Description of the task: Below are some records; output exactly the lines from the line with "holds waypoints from" to the line with "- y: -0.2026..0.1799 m", both ends kept, and nothing more.

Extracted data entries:
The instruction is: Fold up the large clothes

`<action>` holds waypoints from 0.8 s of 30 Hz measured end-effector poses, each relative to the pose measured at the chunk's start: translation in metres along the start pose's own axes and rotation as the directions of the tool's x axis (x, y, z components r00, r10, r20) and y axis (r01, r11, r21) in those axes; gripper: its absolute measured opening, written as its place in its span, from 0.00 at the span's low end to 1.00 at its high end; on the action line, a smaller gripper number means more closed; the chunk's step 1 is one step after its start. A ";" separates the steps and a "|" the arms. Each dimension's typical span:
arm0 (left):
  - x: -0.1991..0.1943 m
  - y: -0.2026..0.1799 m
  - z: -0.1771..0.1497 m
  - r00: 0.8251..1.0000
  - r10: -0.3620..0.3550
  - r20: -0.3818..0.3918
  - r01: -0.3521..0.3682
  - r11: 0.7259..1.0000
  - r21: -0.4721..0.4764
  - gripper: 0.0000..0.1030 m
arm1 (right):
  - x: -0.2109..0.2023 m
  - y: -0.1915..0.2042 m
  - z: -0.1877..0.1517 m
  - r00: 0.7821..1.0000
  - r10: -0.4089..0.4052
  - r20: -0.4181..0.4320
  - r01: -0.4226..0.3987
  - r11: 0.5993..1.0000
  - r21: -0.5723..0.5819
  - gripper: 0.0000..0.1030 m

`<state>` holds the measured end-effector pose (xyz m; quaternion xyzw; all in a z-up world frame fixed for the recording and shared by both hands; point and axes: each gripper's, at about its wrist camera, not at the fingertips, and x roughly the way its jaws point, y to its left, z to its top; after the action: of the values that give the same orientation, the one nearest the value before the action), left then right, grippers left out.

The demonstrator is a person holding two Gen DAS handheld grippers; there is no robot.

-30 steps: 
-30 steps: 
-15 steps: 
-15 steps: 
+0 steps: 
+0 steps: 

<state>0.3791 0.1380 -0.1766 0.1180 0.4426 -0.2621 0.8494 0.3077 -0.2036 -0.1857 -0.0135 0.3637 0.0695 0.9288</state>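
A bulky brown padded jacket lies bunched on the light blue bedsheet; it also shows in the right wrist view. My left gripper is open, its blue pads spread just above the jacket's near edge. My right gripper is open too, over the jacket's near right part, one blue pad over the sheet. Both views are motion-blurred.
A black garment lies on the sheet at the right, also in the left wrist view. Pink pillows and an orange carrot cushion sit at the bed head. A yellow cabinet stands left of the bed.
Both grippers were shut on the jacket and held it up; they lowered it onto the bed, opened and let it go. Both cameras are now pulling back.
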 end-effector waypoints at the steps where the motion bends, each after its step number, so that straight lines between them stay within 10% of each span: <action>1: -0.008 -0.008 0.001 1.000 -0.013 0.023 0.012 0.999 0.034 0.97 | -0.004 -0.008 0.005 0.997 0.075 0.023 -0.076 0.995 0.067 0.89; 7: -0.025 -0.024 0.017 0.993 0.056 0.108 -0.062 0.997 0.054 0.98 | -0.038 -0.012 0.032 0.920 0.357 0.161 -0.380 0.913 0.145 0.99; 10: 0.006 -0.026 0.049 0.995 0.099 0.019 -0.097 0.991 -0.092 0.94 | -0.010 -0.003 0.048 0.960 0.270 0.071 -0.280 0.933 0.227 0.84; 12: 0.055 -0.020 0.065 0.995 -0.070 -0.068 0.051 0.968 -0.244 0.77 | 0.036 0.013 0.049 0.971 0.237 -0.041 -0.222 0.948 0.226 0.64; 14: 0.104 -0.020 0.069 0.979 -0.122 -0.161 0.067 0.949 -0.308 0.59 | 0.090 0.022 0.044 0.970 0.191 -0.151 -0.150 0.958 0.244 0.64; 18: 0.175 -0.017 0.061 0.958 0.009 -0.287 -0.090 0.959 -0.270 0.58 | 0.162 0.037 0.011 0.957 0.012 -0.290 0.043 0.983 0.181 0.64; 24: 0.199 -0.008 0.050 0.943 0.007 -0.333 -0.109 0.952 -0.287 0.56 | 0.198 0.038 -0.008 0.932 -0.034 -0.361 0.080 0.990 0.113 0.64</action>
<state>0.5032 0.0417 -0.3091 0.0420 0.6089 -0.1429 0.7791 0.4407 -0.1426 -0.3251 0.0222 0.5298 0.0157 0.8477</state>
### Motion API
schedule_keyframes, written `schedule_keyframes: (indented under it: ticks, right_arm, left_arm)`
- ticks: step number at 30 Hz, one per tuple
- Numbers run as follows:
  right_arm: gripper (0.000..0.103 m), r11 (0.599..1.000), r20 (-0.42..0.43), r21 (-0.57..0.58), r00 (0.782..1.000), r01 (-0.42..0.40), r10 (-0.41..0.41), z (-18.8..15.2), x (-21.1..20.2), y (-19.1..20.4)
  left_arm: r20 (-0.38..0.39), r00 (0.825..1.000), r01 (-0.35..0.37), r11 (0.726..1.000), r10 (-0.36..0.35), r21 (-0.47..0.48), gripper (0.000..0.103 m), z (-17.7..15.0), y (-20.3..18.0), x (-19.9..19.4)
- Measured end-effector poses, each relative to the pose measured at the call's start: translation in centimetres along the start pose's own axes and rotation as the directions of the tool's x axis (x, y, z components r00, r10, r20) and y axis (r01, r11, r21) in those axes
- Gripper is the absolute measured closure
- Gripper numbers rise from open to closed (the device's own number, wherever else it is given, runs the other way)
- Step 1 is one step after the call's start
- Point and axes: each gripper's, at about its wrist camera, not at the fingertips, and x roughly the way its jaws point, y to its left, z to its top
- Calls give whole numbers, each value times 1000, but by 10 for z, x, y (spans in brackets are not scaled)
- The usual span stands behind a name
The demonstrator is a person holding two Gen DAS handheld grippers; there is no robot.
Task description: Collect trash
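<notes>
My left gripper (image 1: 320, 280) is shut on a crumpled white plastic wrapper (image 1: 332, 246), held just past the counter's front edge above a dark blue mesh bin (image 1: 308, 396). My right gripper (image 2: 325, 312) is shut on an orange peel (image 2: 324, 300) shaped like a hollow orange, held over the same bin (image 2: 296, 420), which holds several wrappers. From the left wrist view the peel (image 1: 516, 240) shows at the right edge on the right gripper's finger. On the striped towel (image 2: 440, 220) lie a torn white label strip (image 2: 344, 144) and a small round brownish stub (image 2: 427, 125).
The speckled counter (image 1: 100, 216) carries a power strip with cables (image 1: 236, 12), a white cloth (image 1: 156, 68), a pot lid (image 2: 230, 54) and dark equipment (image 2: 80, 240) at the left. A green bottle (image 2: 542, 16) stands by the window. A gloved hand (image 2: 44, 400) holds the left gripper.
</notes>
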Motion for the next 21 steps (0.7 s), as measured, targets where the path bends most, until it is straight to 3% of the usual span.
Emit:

Answer to this task:
`<action>` holds waypoints from 0.8 s of 30 Hz measured end-effector poses, each relative to the pose measured at the chunk's start: translation in metres along the start pose's own axes and rotation as the directions of the tool's x axis (x, y, z components r00, r10, r20) and y axis (r01, r11, r21) in those axes; gripper: its absolute measured opening, written as its place in its span, from 0.00 at the span's low end to 1.00 at its high end; on the action line, a smaller gripper number means more closed; the chunk's step 1 is one step after its start. A ";" separates the steps and a "|" the arms. Each dimension's typical span:
arm0 (left):
  - x: -0.1991..0.1943 m
  - y: -0.2026..0.1799 m

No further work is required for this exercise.